Der beigezogene Befund einer Röntgenuntersuchung beider Schultergelenke vom 22. Januar 2001 ergab im Vergleich zur Untersuchung
vom 08. Dezember bzw. 15. Dezember 1999 unverändert den Nachweis ausgeprägter periartikulärer Weichteilverkalkungen im Sinne
der Periarthritis calcarea humeroscapularis. Die Knochen- und Gelenkverhältnisse seien unauffällig.

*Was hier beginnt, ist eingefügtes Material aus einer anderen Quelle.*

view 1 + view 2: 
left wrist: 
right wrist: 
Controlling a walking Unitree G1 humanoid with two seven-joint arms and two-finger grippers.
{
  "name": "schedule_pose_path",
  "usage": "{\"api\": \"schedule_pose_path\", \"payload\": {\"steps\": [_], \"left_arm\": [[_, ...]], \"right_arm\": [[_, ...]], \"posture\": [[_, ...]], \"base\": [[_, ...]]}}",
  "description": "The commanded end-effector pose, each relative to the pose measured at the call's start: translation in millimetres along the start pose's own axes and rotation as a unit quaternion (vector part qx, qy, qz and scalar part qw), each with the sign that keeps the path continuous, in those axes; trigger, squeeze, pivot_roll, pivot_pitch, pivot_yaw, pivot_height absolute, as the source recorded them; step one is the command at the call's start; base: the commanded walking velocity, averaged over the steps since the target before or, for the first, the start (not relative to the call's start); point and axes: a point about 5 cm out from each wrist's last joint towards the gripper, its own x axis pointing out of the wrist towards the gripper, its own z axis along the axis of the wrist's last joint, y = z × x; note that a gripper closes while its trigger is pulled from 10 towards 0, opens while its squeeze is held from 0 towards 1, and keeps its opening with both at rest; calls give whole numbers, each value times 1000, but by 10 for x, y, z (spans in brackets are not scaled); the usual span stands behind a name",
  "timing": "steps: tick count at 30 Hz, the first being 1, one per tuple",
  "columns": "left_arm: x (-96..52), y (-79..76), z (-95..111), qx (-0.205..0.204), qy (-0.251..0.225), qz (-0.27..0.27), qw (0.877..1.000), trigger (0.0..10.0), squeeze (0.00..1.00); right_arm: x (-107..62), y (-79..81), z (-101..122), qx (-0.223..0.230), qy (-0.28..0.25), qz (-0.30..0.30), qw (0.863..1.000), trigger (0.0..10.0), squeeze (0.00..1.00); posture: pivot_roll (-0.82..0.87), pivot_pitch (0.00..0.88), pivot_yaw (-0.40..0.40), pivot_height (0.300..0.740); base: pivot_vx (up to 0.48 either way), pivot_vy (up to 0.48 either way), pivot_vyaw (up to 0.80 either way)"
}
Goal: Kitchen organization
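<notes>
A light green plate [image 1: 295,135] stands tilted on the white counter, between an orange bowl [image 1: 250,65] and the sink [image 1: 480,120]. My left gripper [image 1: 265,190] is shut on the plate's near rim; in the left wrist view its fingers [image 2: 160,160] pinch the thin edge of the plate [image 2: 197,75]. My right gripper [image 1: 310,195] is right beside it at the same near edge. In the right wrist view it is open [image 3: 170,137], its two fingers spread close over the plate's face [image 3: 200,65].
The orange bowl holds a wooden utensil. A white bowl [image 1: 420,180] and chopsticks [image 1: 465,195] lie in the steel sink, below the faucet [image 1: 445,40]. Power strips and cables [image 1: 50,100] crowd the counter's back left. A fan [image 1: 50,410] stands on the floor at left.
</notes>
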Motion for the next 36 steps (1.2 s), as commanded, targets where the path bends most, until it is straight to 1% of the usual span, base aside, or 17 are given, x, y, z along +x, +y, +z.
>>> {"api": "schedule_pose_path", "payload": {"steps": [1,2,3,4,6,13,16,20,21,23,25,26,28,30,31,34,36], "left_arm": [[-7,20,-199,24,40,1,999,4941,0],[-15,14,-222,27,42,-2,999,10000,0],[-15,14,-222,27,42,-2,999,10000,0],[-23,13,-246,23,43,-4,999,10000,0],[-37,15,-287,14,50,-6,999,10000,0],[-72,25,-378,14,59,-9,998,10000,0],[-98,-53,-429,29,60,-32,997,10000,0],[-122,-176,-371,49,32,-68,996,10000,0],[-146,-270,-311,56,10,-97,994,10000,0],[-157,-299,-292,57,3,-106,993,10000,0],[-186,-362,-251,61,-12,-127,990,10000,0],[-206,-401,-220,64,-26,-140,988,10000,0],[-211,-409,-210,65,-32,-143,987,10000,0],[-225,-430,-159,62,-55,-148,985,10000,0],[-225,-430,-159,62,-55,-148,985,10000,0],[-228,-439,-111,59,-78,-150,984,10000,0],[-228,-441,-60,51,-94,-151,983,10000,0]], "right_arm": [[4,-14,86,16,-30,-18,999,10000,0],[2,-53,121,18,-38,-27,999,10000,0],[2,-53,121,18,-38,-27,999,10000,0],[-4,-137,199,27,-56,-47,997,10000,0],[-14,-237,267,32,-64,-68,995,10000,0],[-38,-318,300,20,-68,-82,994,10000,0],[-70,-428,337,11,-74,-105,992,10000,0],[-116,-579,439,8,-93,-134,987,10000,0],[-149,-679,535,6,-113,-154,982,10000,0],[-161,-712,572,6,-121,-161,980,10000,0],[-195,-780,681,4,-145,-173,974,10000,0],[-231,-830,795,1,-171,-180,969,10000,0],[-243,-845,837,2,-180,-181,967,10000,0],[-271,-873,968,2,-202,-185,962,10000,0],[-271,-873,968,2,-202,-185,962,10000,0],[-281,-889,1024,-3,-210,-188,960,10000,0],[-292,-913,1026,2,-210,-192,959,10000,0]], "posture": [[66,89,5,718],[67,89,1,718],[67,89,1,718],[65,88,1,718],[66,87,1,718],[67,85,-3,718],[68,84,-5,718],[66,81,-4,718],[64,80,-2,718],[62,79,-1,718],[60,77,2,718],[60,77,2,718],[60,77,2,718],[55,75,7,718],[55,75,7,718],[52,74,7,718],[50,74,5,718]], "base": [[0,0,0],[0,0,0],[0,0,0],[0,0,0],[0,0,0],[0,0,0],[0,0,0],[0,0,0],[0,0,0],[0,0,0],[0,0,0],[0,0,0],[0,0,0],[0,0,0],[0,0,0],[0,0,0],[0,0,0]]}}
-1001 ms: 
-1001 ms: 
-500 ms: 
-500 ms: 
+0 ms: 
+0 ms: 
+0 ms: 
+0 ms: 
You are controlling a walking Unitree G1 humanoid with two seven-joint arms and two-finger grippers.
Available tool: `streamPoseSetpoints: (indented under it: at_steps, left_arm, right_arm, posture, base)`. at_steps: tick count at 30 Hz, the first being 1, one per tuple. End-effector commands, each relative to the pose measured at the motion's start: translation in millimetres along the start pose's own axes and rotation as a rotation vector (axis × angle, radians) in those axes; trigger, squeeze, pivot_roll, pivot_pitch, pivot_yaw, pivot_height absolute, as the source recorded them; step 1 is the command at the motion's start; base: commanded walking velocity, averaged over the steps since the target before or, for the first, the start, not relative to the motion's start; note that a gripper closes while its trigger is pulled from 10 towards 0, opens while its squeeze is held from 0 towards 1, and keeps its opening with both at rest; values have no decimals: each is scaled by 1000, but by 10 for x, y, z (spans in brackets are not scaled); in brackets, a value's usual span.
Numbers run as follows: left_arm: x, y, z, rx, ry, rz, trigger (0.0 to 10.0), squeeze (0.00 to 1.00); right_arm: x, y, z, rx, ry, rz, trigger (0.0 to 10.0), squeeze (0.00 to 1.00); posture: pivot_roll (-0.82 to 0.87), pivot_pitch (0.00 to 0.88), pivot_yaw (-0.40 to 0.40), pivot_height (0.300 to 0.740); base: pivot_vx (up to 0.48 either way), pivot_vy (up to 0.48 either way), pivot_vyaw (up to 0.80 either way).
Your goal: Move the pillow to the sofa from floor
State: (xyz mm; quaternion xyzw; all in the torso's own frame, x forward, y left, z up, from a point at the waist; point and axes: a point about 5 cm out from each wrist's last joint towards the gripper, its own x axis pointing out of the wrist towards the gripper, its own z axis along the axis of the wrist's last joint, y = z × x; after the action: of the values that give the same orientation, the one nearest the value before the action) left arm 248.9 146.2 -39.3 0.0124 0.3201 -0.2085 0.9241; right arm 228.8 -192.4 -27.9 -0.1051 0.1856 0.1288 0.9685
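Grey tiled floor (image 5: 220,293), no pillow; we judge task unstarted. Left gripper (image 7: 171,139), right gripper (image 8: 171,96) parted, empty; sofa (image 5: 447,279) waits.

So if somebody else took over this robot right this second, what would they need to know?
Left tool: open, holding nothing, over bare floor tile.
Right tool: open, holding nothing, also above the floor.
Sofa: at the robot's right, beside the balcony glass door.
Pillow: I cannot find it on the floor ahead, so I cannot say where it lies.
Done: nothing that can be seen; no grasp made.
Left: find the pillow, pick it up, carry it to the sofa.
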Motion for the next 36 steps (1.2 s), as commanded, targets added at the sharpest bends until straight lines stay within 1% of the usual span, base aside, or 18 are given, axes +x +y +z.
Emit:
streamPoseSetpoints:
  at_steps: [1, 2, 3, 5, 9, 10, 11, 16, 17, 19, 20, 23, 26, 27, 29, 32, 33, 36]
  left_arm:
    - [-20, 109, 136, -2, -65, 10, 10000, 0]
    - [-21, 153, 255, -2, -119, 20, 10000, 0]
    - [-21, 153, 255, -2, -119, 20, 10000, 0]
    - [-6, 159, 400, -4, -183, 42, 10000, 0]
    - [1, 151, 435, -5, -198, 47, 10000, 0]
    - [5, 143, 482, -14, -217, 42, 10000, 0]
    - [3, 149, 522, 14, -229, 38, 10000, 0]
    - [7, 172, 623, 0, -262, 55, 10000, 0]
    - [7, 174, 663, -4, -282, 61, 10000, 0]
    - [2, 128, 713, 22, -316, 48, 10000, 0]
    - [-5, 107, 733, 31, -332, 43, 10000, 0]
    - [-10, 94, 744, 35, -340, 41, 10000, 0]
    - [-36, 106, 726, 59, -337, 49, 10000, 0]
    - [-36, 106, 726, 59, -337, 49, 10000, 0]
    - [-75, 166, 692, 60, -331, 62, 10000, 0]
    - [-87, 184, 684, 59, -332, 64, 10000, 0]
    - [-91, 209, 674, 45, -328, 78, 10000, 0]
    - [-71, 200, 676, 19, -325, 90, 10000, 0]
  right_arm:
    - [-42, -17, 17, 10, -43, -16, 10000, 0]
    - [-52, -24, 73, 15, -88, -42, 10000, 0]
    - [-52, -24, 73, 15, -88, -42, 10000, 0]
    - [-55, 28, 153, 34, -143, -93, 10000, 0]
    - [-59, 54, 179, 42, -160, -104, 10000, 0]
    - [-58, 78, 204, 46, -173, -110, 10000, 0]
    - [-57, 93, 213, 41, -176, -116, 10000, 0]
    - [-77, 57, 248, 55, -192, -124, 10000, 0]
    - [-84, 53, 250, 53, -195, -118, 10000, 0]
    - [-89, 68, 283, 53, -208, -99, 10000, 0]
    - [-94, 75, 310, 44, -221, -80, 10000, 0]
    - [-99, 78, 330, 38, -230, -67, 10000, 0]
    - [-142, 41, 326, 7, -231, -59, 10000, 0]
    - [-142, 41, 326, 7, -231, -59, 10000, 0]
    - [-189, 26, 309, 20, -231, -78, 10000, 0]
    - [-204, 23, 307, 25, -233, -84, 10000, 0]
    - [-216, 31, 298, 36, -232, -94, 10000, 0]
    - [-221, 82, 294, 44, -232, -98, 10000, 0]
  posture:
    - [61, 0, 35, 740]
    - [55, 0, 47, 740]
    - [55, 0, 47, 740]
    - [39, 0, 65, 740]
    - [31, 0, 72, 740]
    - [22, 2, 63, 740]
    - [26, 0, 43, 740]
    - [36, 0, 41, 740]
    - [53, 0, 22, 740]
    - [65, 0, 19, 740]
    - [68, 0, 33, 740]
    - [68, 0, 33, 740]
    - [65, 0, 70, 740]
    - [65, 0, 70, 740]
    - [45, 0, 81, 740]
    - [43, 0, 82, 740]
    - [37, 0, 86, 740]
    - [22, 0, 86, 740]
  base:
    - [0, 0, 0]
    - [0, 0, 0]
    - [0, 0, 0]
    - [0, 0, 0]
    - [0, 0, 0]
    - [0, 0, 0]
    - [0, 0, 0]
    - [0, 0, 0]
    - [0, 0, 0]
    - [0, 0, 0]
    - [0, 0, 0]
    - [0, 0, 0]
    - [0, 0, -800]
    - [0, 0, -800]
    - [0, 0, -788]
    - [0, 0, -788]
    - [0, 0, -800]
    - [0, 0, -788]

Eine Magnetresonanztomografie (MRT) des Schultergelenks rechts vom 01. August 2002 ergab folgenden Befund: "Nachweis einer
mäßig floriden Periarthritis humeroscapularis calcarea mit Kaliber- und Signalzunahme im protonendichtegewichteten Bild in
der kritischen Zone der Supraspinatussehne unterhalb des Acromion. In der Ansatzregion oberhalb des Tuberculum majus humeri
finden sich schollige Signalminderungen am ehesten Kalkplaques zuzuordnen. Auch nach dorsal zum Deltamuskel kleine kalkähnliche
Signalauslöschungen. Im humeroglenoidalen Gelenk kein Erguss; das Labrum glenoidale ist allseitig intakt. Die Bizepssehne
zeigt einen regelrechten Verlauf ohne Kriterien einer Rissbildung. Die Bursa subacromialis et subdeltoidea ist nicht wesentlich
liquide aufgeweitet. Das AC-Gelenk ist zart."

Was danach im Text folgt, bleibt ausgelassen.